Вся эта история закончилась на удивление благополучно для всех. Очерк был написан, подписан в Москве. Сто экземпляров «Советского воина» редакция по фельдъегерской обкомовской почте отправила в ЦК.

-- Теперь ждите высочайшей милости, -- с завистью говорили нам многие партийные чины. И она последовала.

Из ЦК КПСС в политуправление округа сообщили, что товарищ Черненко, прочитав очерк, остался весьма доволен, выражает всем благодарность и просит редакцию разослать номера газет живущим в Красноярском крае героям публикации. (Несмотря на запрет Петрова, мы решили в завуалированной форме написать о всех близких Константину Устиновичу женщинах, фамилии которых попали в журналистский блокнот. «Думаю, это товарищу Черненко будет приятно», -- решил перед публикацией очерка полковник Кириллов. И редактор оказался прав. )

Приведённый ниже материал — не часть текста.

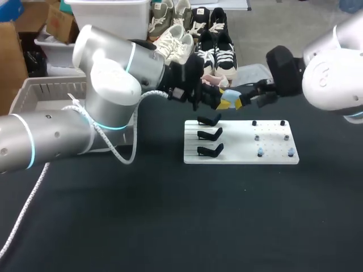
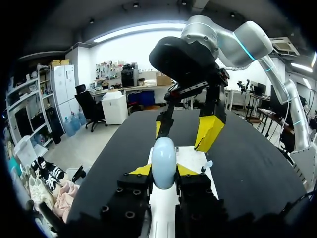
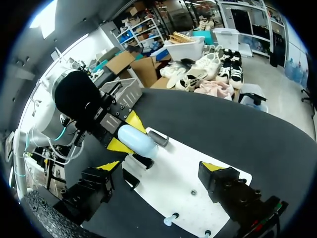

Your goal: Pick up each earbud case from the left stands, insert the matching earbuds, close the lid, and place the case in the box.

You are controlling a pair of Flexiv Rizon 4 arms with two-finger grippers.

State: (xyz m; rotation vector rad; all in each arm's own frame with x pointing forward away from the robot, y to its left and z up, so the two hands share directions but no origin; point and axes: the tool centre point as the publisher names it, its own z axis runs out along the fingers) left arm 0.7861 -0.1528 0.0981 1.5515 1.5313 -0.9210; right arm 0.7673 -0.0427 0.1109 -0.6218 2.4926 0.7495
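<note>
Left gripper sits closest in its own wrist view, its two yellow tips clamped from either side on the case. The case is pale blue, smooth and rounded like an egg. It stands on end between the tips, held in the air above the white board. Just ahead of it hangs the right gripper, its fingers spread apart and pointing down toward the case.

The right wrist view adds a grey part at the end of the case that faces the right gripper; I cannot tell whether it is the lid. In that view black stands lie on the board under the held case.

Only the head view takes in the whole layout. All three stands sit in a column on the board's half nearer the left gripper. Earbuds stand in two columns on the half nearer the right gripper. The box sits well behind the left gripper, beside its arm.
</note>
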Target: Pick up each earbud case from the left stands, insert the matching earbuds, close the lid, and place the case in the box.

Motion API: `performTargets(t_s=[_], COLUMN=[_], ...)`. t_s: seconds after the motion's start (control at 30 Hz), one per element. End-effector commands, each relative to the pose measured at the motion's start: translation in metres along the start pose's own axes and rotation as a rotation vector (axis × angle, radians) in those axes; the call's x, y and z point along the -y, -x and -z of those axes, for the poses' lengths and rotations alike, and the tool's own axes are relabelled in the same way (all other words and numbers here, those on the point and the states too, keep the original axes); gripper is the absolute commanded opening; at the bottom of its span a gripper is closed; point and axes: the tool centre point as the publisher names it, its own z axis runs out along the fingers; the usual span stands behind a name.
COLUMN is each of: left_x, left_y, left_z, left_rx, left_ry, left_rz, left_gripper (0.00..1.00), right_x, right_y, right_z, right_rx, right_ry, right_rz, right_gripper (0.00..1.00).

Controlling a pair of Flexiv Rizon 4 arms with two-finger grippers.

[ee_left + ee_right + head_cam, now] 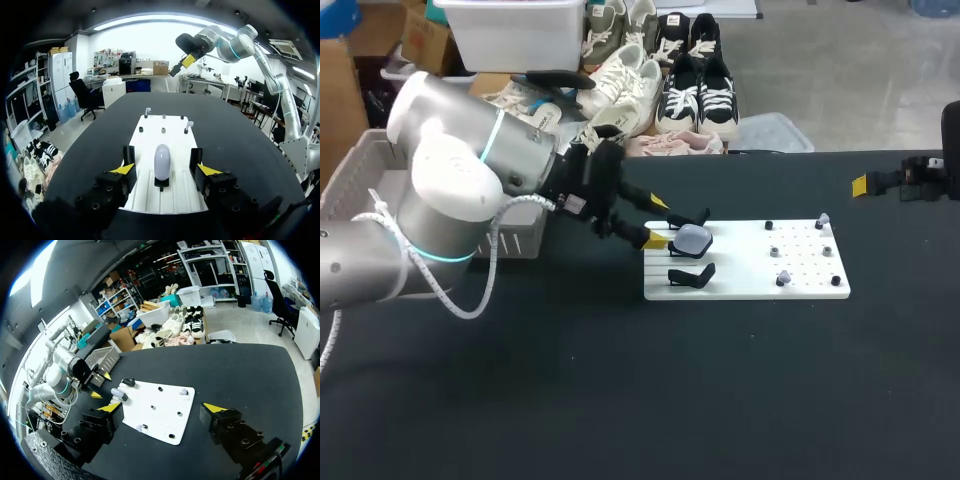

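A white slatted box (350,185) sits at the table's left edge, partly hidden behind the left arm (450,190), which comes in from that side and angles across towards a white board (750,285) near the middle of the black table (620,400). The left gripper (658,222) is at the board's left end, level with the stands. In the left wrist view its fingers (123,169) stand wide apart on either side of the pale, rounded earbud case (161,161). The case sits upright on its black stand between them, with a gap showing on each side and neither yellow tip touching it.

From the head view the earbud case (692,238) rests on the middle of three stands. One black stand (692,217) is behind it and another (692,274) is in front. Further right on the board, small dark pegs dot the surface and two pale earbuds (823,219) stand at its far end, one by the back corner and one (783,277) nearer the front edge.

At the table's right edge the right gripper (880,183) hangs well apart from the board. The right wrist view shows its fingers (215,409) spread wide, holding nothing, with the board ahead of them.
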Motion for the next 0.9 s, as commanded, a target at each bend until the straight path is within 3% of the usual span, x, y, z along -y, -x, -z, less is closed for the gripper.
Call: performTargets(t_s=[0.03, 0.2, 0.57, 0.9], left_x=[-0.005, -0.004, -0.004, -0.003], left_y=[-0.004, -0.008, -0.006, -0.010], left_z=[-0.005, -0.011, -0.021, -0.031], left_rx=[0.008, 0.014, 0.056, 0.061], left_ry=[-0.015, -0.020, -0.021, -0.014], left_rz=[-0.001, -0.012, -0.039, -0.061], left_gripper=[0.78, 0.85, 0.76, 0.76], right_x=[0.001, 0.001, 0.001, 0.001], right_y=[0.001, 0.001, 0.001, 0.001], right_z=[0.000, 0.000, 0.000, 0.000], right_rx=[-0.002, -0.002, -0.002, -0.002], right_ry=[0.001, 0.001, 0.001, 0.001], right_rz=[0.000, 0.000, 0.000, 0.000], right_gripper=[1.00, 1.00, 1.00, 1.00])
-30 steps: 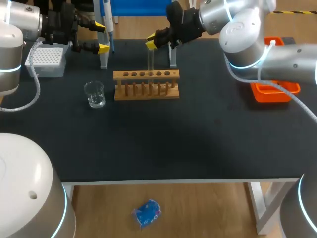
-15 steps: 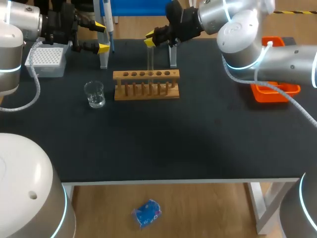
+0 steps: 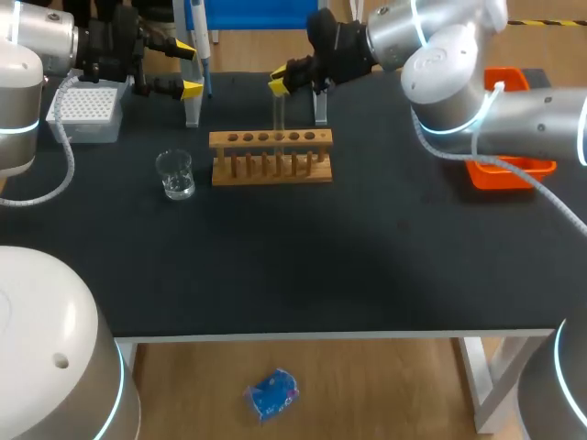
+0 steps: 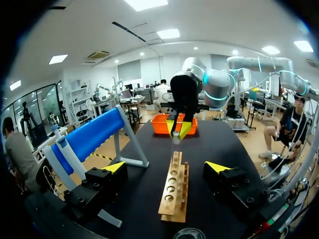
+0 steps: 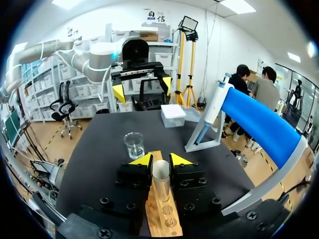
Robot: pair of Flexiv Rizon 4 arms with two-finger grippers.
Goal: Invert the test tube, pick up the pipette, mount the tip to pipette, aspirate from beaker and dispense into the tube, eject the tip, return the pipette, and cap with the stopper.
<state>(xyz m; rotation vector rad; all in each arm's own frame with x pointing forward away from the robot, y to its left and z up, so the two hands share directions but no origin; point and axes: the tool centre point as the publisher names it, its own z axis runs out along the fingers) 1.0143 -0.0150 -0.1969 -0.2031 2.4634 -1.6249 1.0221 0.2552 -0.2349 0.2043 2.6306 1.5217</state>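
A dark table [image 3: 367,266] carries a wooden rack [image 3: 271,156] under the fingers of the right gripper [image 3: 278,82]. A glass beaker [image 3: 174,174] and a white tip box [image 3: 89,112] sit near the fingers of the left gripper [image 3: 189,69]. A pipette stand [image 3: 192,108] spans between both pairs of fingers, and an orange tray [image 3: 509,170] lies well apart from them.

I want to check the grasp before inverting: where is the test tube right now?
In the head view the test tube stands upright at the far middle of the table, gripped in the right arm's jaws directly over the wooden rack.
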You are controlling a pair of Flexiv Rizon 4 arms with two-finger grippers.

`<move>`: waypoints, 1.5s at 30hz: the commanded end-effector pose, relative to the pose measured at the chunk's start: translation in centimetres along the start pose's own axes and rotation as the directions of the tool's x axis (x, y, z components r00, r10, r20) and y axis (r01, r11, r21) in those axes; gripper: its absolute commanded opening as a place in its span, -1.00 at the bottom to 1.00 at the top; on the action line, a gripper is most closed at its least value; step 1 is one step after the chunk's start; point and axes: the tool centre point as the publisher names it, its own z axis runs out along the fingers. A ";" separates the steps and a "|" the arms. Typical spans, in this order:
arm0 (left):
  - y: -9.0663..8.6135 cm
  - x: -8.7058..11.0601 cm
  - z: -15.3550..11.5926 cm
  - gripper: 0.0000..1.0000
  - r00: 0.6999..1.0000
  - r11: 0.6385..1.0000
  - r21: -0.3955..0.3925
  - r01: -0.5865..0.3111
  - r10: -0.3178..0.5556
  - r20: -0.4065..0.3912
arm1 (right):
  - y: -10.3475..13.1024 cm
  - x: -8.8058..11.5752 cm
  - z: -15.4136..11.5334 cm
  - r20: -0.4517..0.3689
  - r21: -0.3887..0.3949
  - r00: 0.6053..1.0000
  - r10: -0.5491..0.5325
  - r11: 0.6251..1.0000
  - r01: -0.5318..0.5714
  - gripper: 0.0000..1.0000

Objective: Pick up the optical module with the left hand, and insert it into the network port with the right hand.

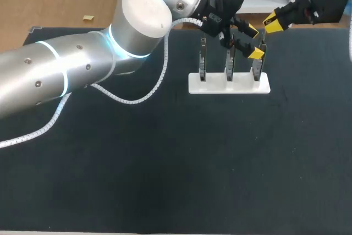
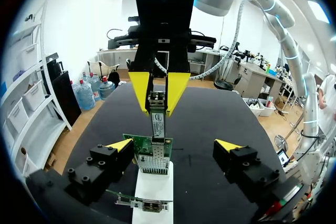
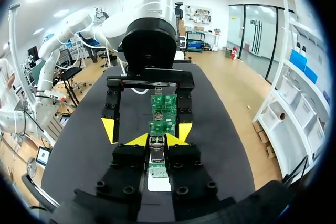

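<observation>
The silver optical module (image 2: 157, 115) is pinched between the yellow tips of my right gripper (image 2: 157, 92), which is shut on it. Its end meets the network port (image 2: 155, 141) on top of a green circuit board (image 2: 153, 156). That board stands upright at the right end of a white base (image 1: 228, 84). My left gripper (image 2: 174, 146) is open wide, one finger on each side of the board, touching nothing. In the head view the left gripper (image 1: 253, 41) straddles the rightmost board (image 1: 257, 69) and the right gripper (image 1: 272, 23) comes in from the far right. In the right wrist view my right gripper (image 3: 157, 140) holds the module (image 3: 156, 155).
Two more upright boards (image 1: 202, 61) stand in the same white base, left of the one being worked on. The left arm's white cable (image 1: 137, 100) loops over the black mat (image 1: 181, 163). The base sits near the mat's far edge.
</observation>
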 end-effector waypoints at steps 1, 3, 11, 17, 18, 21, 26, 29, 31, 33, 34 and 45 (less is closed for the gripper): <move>0.2 -0.2 0.1 1.00 1.000 1.000 0.004 0.002 -0.002 -0.006 | 0.2 0.1 0.2 -0.003 0.000 1.000 0.002 1.000 -0.002 -1.00; 0.2 -0.2 0.1 1.00 1.000 1.000 0.004 0.002 -0.002 -0.006 | 0.3 0.1 0.3 -0.003 -0.004 1.000 0.003 1.000 -0.003 -1.00; 0.2 -0.2 0.1 1.00 1.000 1.000 0.004 0.002 -0.002 -0.006 | 0.3 0.1 0.5 -0.017 -0.011 1.000 -0.008 1.000 0.008 -1.00; 0.2 -0.2 0.1 1.00 1.000 1.000 0.004 0.002 -0.002 -0.006 | 0.4 0.1 0.4 -0.015 -0.005 1.000 -0.006 1.000 0.006 -1.00; 0.2 -0.2 0.1 1.00 1.000 1.000 0.004 0.002 -0.002 -0.006 | 0.4 0.1 0.4 -0.014 -0.004 1.000 -0.007 1.000 0.007 -1.00; 0.2 -0.2 0.1 1.00 1.000 1.000 0.004 0.002 -0.002 -0.006 | 0.3 -0.1 0.3 -0.008 0.003 1.000 -0.011 1.000 0.011 -1.00; 0.2 -0.2 0.1 1.00 1.000 1.000 0.004 0.002 -0.002 -0.006 | 0.2 -0.3 0.2 -0.001 0.012 1.000 -0.017 1.000 0.017 -1.00; 0.2 -0.2 0.1 1.00 1.000 1.000 0.004 0.002 -0.002 -0.006 | 0.1 -0.3 0.3 0.005 0.022 1.000 -0.017 1.000 0.017 -1.00; 0.2 -0.2 0.1 1.00 1.000 1.000 0.004 0.002 -0.002 -0.006 | 0.1 -0.3 0.3 0.009 0.025 1.000 -0.016 1.000 0.015 -1.00; 0.2 -0.2 0.1 1.00 1.000 1.000 0.004 0.002 -0.002 -0.006 | 0.1 -0.3 0.3 0.010 0.028 1.000 -0.014 1.000 0.013 -1.00; 0.2 -0.2 0.1 1.00 1.000 1.000 0.004 0.002 -0.002 -0.006 | 0.1 -0.3 0.3 0.010 0.028 1.000 -0.012 1.000 0.012 -1.00; 0.2 -0.2 0.1 1.00 1.000 1.000 0.004 0.002 -0.002 -0.006 | 0.2 0.0 0.4 0.001 0.027 1.000 -0.007 1.000 0.007 -1.00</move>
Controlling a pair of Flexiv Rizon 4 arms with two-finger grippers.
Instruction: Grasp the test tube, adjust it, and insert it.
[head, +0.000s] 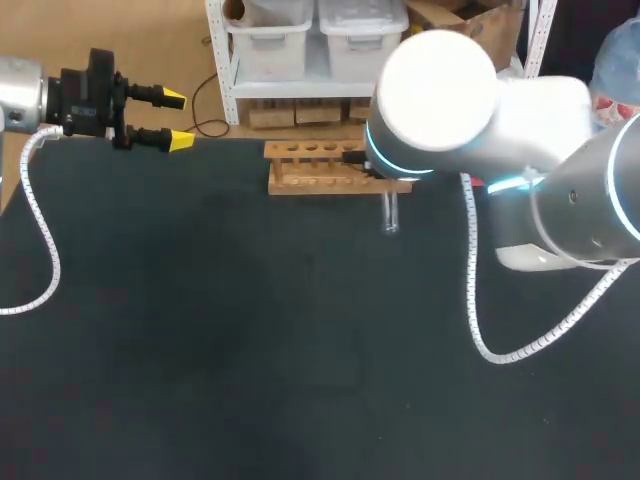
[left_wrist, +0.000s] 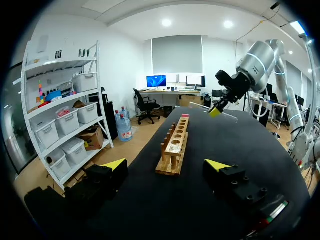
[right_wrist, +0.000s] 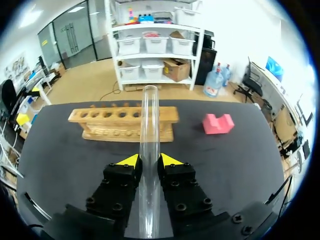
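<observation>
- Head view: the right arm (head: 470, 100) covers its own pincer, so its grip cannot be read here. One end of the test tube (head: 390, 212) shows beyond the arm, just in front of the wooden rack's (head: 310, 165) right end. The left pincer (head: 175, 120) hangs wide and empty at the desk's (head: 200, 330) far left corner, well apart from both.
- Left wrist view: the right pincer (left_wrist: 217, 111) holds the tube tilted above the desk, beyond the rack's far end. The left pincer's fingers stand wide, with nothing between them.
- Right wrist view: the right pincer's fingers clamp the tube from both sides. The glass runs lengthways between them, and its free end points over the rack's holes. A pink block (right_wrist: 217, 123) sits beside the rack.
- Risk, as I judge it: the tube is not lined up with a hole's axis. Pushed in this way, its end would likely strike the rack's top rail and shove the rack. The smooth glass could also slide through the fingers while it is turned upright.
</observation>
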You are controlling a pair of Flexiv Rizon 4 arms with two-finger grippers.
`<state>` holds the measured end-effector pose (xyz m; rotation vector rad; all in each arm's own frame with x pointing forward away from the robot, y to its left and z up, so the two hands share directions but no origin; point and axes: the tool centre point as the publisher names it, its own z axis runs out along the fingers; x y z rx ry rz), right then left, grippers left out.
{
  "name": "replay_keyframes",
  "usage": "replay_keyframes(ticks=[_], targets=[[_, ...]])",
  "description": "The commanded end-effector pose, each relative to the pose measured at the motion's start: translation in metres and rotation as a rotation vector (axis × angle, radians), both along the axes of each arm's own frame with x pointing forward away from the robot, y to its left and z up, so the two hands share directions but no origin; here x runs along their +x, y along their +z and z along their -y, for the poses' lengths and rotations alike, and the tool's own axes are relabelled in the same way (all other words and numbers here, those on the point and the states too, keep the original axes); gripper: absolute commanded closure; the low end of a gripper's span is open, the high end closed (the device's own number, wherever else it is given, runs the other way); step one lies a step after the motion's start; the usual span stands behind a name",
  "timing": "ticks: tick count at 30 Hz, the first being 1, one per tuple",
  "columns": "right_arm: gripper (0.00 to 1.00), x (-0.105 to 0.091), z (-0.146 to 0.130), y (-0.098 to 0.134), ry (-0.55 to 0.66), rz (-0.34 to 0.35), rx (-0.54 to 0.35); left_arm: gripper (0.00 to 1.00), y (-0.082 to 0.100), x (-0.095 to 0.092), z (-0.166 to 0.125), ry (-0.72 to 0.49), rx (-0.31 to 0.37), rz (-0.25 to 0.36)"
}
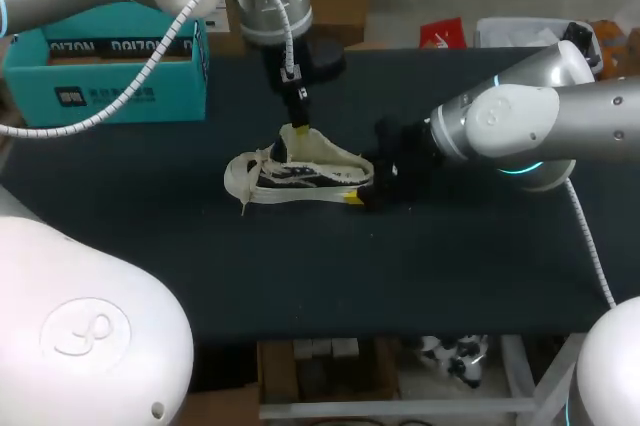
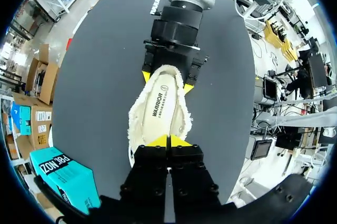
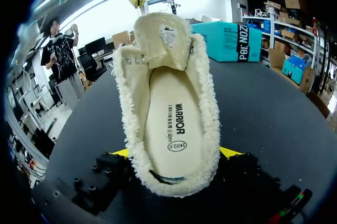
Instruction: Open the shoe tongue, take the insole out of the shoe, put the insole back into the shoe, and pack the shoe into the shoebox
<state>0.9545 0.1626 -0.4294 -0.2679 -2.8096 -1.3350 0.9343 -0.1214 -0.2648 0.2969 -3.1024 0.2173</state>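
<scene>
Right wrist view: our right gripper (image 3: 175,152) fingers mostly buried under shoe (image 3: 205,129) heel; only two yellow slivers show at its sides. Insole (image 3: 168,113) front end hidden beneath raised tongue (image 3: 160,32); toe out of sight behind it. Left wrist view: left gripper (image 2: 168,141) body covers toe; we cannot see how much tongue sits between its tips. Head view: our left arm and cable cross shoebox (image 1: 175,91), hiding part of it; tongue label too small to read.

shoe (image 1: 295,174): cream, fleece-lined, upright | tongue (image 3: 160,37): lifted | insole (image 3: 171,129): lying inside | shoebox (image 1: 110,66): teal, well apart from shoe
</scene>
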Motion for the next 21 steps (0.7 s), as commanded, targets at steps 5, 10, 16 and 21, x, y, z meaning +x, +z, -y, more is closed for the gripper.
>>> replay_keyframes(ticks=[5, 10, 16, 21], targets=[[1.00, 0.000, -0.001, -0.006, 0.002, -0.001, 0.002, 1.00, -0.031, -0.001, -0.001, -0.177, -0.019, -0.050], [1.00, 0.000, -0.001, -0.006, 0.002, -0.001, 0.002, 1.00, -0.036, 0.002, 0.002, -0.157, 0.066, -0.043], [1.00, 0.000, -0.001, -0.006, 0.002, -0.001, 0.002, 1.00, -0.036, 0.002, 0.002, -0.157, 0.066, -0.043], [1.00, 0.000, -0.001, -0.006, 0.002, -0.001, 0.002, 1.00, -0.048, 0.006, 0.007, -0.181, 0.053, -0.052]])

Не обошлось и без кадровых перестановок. Командующего войсками округа перевели с повышением в Москву. Начальника политуправления генерала Самойленко и полковника Кириллова -- в Прибалтику.

Виталий Бояринцев ныне работает в газете Министерства обороны России «Красная Звезда». А меня направили преподавателем на кафедру журналистики в тогда еще Львовское высшее военно-политическое училище, чему я был несказанно рад.